Fuir
Mardi 7 juillet
mardi 7 juillet 2026, par
Le voilà qui se résout à fuir. Enfin. « Enfin », se dit-il. Il en a mis du temps. À prendre sa décision. À prendre la fuite. Pas facile. D’autres avant lui ont fui. Parmi ses aïeux. Ils ont préparé leur fuite, patiemment, méthodiquement, sauvant ce qui pouvait l’être. D’autres encore, plus lointainement encore, ont espéré jusqu’à la dernière seconde. Mal leur en a pris. Poches vides, familles décimées. Ils ont fui, certes, mais dans quel piètre état.

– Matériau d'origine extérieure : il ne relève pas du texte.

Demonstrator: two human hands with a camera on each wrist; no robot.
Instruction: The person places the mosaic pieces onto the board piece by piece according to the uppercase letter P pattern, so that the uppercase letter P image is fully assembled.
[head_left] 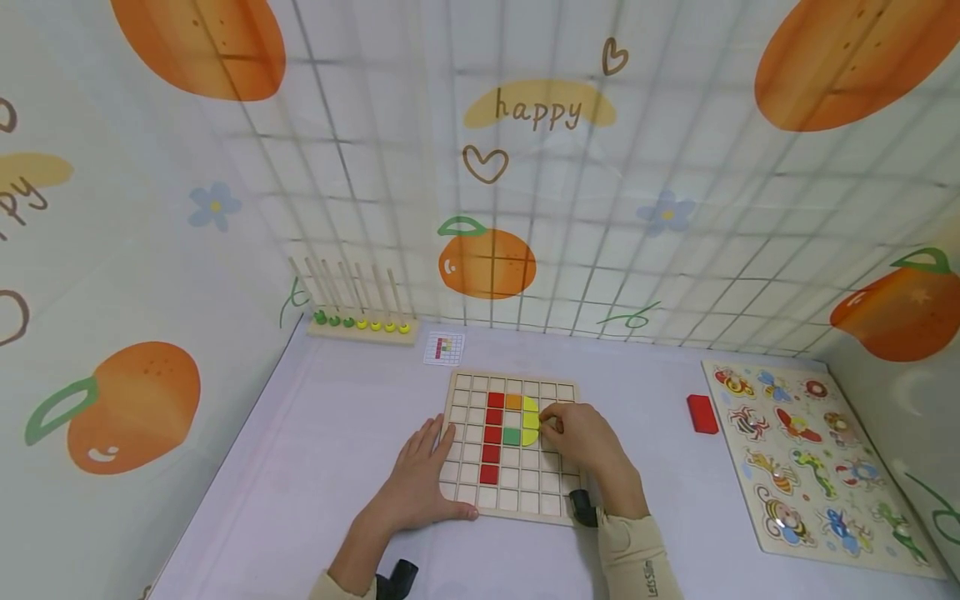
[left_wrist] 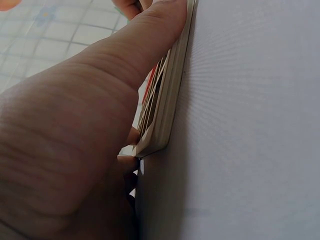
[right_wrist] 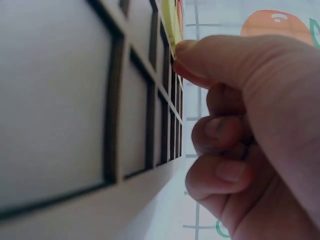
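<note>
A wooden grid board lies on the table, bearing a column of red square tiles, an orange tile, a green tile and yellow tiles with a rounded outer side. My left hand rests with spread fingers at the board's left side, its thumb against the near edge. Over the right part of the board, my right hand has curled fingers. Its thumb and index fingertip meet beside the yellow tiles; no piece shows between them.
A patterned card lies beyond the board. At the back left stands a wooden peg rack with green and yellow beads. On the right are a red block and an insect puzzle board. Patterned cloth walls enclose the table.
</note>
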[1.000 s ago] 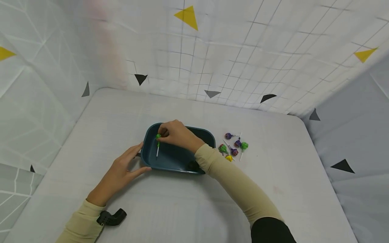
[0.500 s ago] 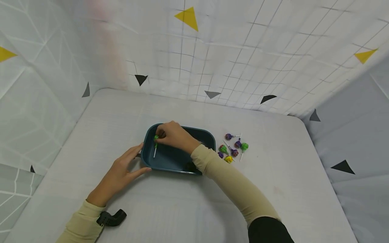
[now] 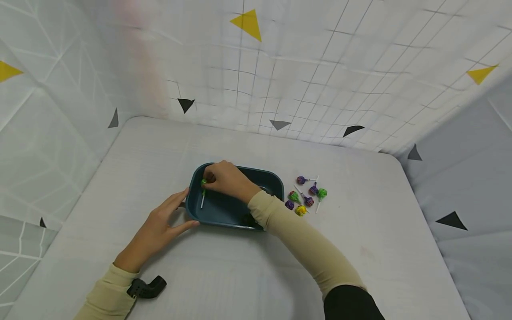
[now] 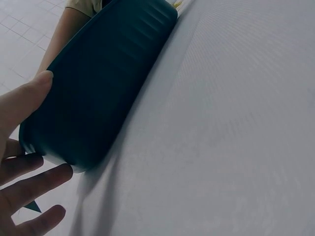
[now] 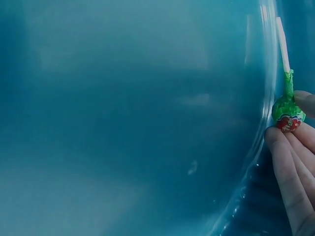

Le voilà qui se résout à fuir. Enfin. Sans réelle méthode, mais pas complètement à la dernière minute non plus. Par lâcheté. Parce qu’il avait espéré résister. Au moins un peu. Ça demande du courage de résister. Ça demande de l’entêtement. De l’espoir, de l’aveuglement, un acte de foi, authentique. Mais envers quoi ? Après tout, la déception est partout. Cette lâcheté, la sienne, est aussi celle qu’il voit chez les autres, qui leur a fait baisser les bras avant même de lever le poing.
Le voilà qui se résout à fuir. Enfin. Et il se dit que ça va être sans fin. Pour aller où ? Vers quel havre inconnu et hostile ? Vers quel territoire auquel il se gardera bien de s’attacher ? Parce qu’une fuite en appelle une autre, se dit-il. Pourquoi serait-il mieux accepté que là où il est né et où il se sentirait encore chez lui. L’exil est sans fin : c’est celui de la langue, de l’accent, de la terre. C’est tout cela qu’il quitte. Il ne sait même pas s’il regrette. Sans doute un peu.
Le voilà qui se résout à fuir. Enfin. Il se console en se disant qu’il est un lieu qu’il n’aura jamais à fuir. Un lieu tout au fond de lui, ce lieu qui résonne de toutes les musiques, de tous les poèmes. Ce lieu qui, quand il parvient à y retourner, lui fait soudain lâcher les épaules, dénouer les tripes. C’est vers ce lieu de paix et de beauté qu’il voudrait fuir. Mais il sait bien que ce lieu n’existe qu’en lui. Que le sentiment de sécurité qu’il lui procure n’est qu’illusion. Il sait aussi qu’on peut lui arracher. Lui faire oublier jusqu’à son existence.
Le voilà qui se résout à fuir. Qui se désolidarise de ses fondations. Qui se disloque. Il est à lui seul dérive des continents, fission nucléaire, supernova. Mais discrètement, silencieusement, dans l’ombre qui succède à la fugue.